In preclinical studies, Pharmaceuticals with BP modifications have been developed to treat osteoporosis. The preparation of hormones that have been PEG-conjugated, for instance, parathyroid hormone (PTH) or calcitonin, and the synthesis of conjugates arbitrated by BP. In animal models, the impact of these hormones as mediated by BP was examined, and these bone-targeting medications demonstrated a substantial increase in bone strength and development in rodents with osteoporosis models (Bhandari et al., 2015). Also developed were BP-conjugated prodrugs of prostaglandin E2 and 17-estradiol (Tsushima et al., 2000). In animal models of osteoporosis, repeated treatment of any of these conjugated substances resulted in specific delivery to bone and an enhancement in BMD relative to free compounds.
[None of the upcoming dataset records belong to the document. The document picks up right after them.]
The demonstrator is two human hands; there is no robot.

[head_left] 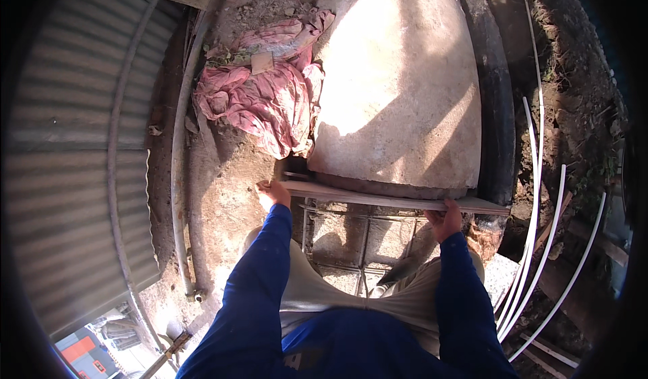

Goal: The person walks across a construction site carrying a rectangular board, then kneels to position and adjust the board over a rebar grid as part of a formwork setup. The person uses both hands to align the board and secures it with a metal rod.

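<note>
A long wooden board (364,199) lies crosswise in front of me, along the near edge of a concrete slab (398,143). My left hand (273,194) is closed around the board's left end. Toward its right end, my right hand (443,220) grips the near edge, with the tip sticking out past my fingers. Below the board, a grid of steel rebar (365,237) spans the gap between my legs. Parts of my fingers are hidden by the board and by the hands themselves.
A crumpled pink cloth (263,102) lies left of the slab. Corrugated metal sheeting (74,143) and a pipe (177,176) run along the left. Several white flexible tubes (550,244) curve at the right beside an earth bank (574,62). An orange and grey box (81,352) sits lower left.
</note>
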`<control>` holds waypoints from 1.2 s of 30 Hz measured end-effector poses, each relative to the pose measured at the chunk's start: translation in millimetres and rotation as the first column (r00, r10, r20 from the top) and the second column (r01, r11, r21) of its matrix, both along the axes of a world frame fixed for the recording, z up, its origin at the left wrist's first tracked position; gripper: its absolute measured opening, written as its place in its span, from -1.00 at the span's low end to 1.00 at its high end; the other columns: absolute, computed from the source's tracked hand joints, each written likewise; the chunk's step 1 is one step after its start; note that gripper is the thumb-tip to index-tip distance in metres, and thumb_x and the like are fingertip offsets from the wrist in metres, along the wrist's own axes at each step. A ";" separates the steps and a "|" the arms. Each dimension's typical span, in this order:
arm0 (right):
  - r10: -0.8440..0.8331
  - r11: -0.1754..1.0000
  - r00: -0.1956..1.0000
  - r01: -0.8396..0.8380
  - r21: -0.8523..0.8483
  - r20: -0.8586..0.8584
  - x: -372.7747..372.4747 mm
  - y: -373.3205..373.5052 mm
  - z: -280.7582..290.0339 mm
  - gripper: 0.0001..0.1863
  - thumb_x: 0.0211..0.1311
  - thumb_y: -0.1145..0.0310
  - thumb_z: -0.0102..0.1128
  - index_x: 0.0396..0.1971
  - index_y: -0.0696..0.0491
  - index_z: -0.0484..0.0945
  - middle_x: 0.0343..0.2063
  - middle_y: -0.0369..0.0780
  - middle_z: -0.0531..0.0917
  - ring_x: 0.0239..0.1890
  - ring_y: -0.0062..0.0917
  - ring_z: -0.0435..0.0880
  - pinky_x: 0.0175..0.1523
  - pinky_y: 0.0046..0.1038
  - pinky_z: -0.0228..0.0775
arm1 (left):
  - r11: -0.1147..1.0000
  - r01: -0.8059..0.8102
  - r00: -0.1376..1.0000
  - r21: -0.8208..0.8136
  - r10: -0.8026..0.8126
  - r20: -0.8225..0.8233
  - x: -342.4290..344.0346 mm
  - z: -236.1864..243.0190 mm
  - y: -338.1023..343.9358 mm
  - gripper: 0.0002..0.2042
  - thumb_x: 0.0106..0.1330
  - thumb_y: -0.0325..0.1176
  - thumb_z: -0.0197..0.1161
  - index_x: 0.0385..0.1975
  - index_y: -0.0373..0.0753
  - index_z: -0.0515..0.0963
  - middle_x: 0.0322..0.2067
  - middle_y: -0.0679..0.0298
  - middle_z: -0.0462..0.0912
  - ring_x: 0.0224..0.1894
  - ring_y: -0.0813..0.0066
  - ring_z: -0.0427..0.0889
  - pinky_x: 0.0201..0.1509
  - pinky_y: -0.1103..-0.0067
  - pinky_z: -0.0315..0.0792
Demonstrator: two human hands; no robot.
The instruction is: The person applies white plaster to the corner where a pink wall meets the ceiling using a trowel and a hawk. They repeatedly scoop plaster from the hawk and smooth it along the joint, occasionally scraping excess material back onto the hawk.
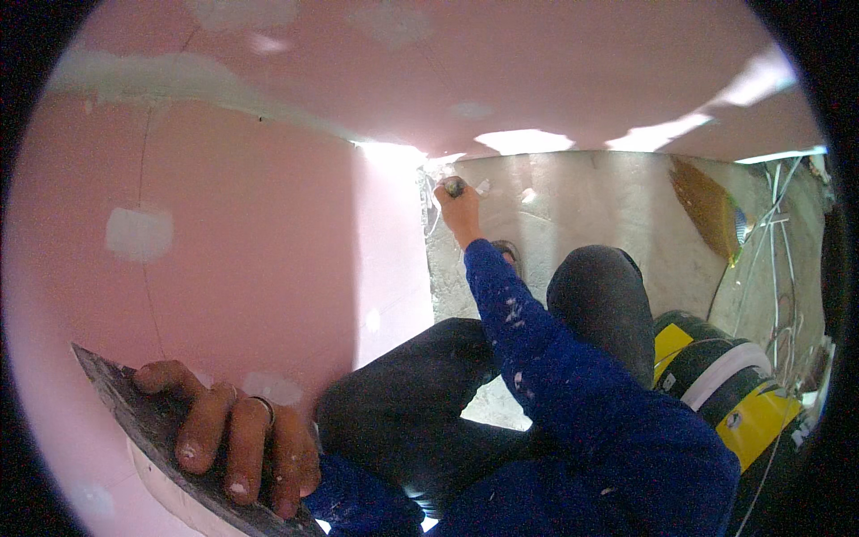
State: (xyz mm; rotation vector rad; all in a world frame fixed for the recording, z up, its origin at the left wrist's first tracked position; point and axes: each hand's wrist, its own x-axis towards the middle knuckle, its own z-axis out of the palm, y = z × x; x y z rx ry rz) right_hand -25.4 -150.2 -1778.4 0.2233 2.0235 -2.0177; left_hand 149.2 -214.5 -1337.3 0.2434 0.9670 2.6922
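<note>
At the lower left, my left hand [246, 438], with a ring on one finger, is closed over a dark, smeared flat plate [116, 389]. A pale strip [170, 483] shows along the plate's lower edge. My right arm, in a blue sleeve with white spatters, reaches forward to the foot of the wall. There my right hand [460, 213] is closed around a tool handle [455, 186], seen end-on. The tool's working end cannot be made out. The hand is close to the corner where the pink wall panels [250, 224] meet the floor.
Pale patches [139, 234] cover spots on the pink panels. To the right stand a black and yellow bag or container [761, 425] with a white roll [727, 371], a brownish-yellow sheet-like thing [707, 210] and thin pale cables [774, 259]. My bent knees are over the dusty concrete floor [591, 197].
</note>
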 end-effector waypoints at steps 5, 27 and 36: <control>-0.006 0.996 0.994 -0.003 -0.090 -0.109 2.1 -6.6 -3.1 -0.83 0.08 0.33 0.26 -0.40 0.12 0.60 -0.56 -0.16 0.64 -0.51 -0.47 0.59 -0.34 -0.37 0.42 | 0.997 -0.032 0.999 0.064 0.032 0.000 2.2 -5.5 0.6 -0.50 0.51 0.03 -0.27 0.40 0.09 0.09 -0.01 0.24 0.56 -0.21 0.07 0.59 -0.17 0.12 0.48; 0.649 0.542 0.759 -0.510 0.668 0.052 -81.0 141.6 119.9 -0.25 0.25 -0.38 -0.15 -0.12 0.06 0.62 -0.12 -0.02 0.67 -0.02 -0.13 0.64 0.14 -0.12 0.42 | 0.904 -0.332 0.938 0.271 0.347 -0.007 -28.0 -16.8 40.7 -0.61 0.43 -0.24 0.05 0.17 -0.29 0.40 -0.08 0.07 0.58 -0.18 0.30 0.59 -0.41 0.49 0.61; 0.547 0.662 0.836 -0.459 0.593 0.037 -90.4 210.1 93.2 -0.41 0.12 -0.15 0.12 -0.11 0.07 0.64 -0.17 0.04 0.68 -0.06 -0.10 0.66 0.08 -0.21 0.49 | 0.887 -0.426 0.903 0.178 0.403 0.151 -34.4 -9.3 55.1 -0.67 0.43 -0.20 0.04 -0.07 -0.39 0.43 -0.34 0.15 0.58 -0.42 0.42 0.56 -0.64 0.58 0.53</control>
Denosumab and teriparatide, the 02 most often utilized bio-derived osteoporosis treatments, are only available as subcutaneous injections (Jia et al., 2015). Denosumab is administered in 60 mg quantities twice yearly. Teriparatide, on the other hand, is recommended as 20 g daily subcutaneous injections. As is typical for injectable medications, the bioavailability of teriparatide and denosumab exceeds 90 percent.

Only estradiol and calcitonin are not typically administered orally or intravenously among currently approved osteoporosis treatments. Estradiol is offered as a film for transdermal administration, whereas calcitonin is available as a nasal aerosol for inhalation. Both therapies have the potential to take advantage of the comparatively high diffusive ability of each hormone to go through the epidermis and mucous membranes, correspondingly, relative to typical therapeutics (Posadowska et al., 2015). Estrogen’s steroid hormone status confers a high level of permeability within cells, permitting the bioavailability of transdermal to be almost 20 times greater than oral bioavailability (Posadowska et al., 2015). Likewise, calcitonin seems to be effectively endocytosed via nasal epithelial cells, resulting in an atypically large absorption capacity relative to its size (Farra et al., 2012).

By either suppressing or activating osteoclasts, drug therapies for osteoporosis are designed to restore bone balance. Oral delivering bisphosphonates or hormones, and bisphosphonate intravenous infusion with teriparatide injection are all vulnerable to noncompliance of patients and low bioavailability. Transdermal administration of steroidal hormones and peptide hormone inhalation avoids these difficulties only partially. As novel modulators of bone differentiation of cells and activity, including antibody-mediated treatments or specific receptor agonists and antagonists, are discovered, enhanced ways of administering these bioactive molecules become increasingly important. Bone-targeting, encapsulation in or conjugation with biodegradable polymers, and both passively and actively activated depot systems can supply the drug where it is required, safeguard it from deterioration, and keep healing dosages whereas reducing compliance with patient difficulties (Asafo-Adjei et al., 2016). Figure 4 shows the various drug delivery systems against osteoporosis.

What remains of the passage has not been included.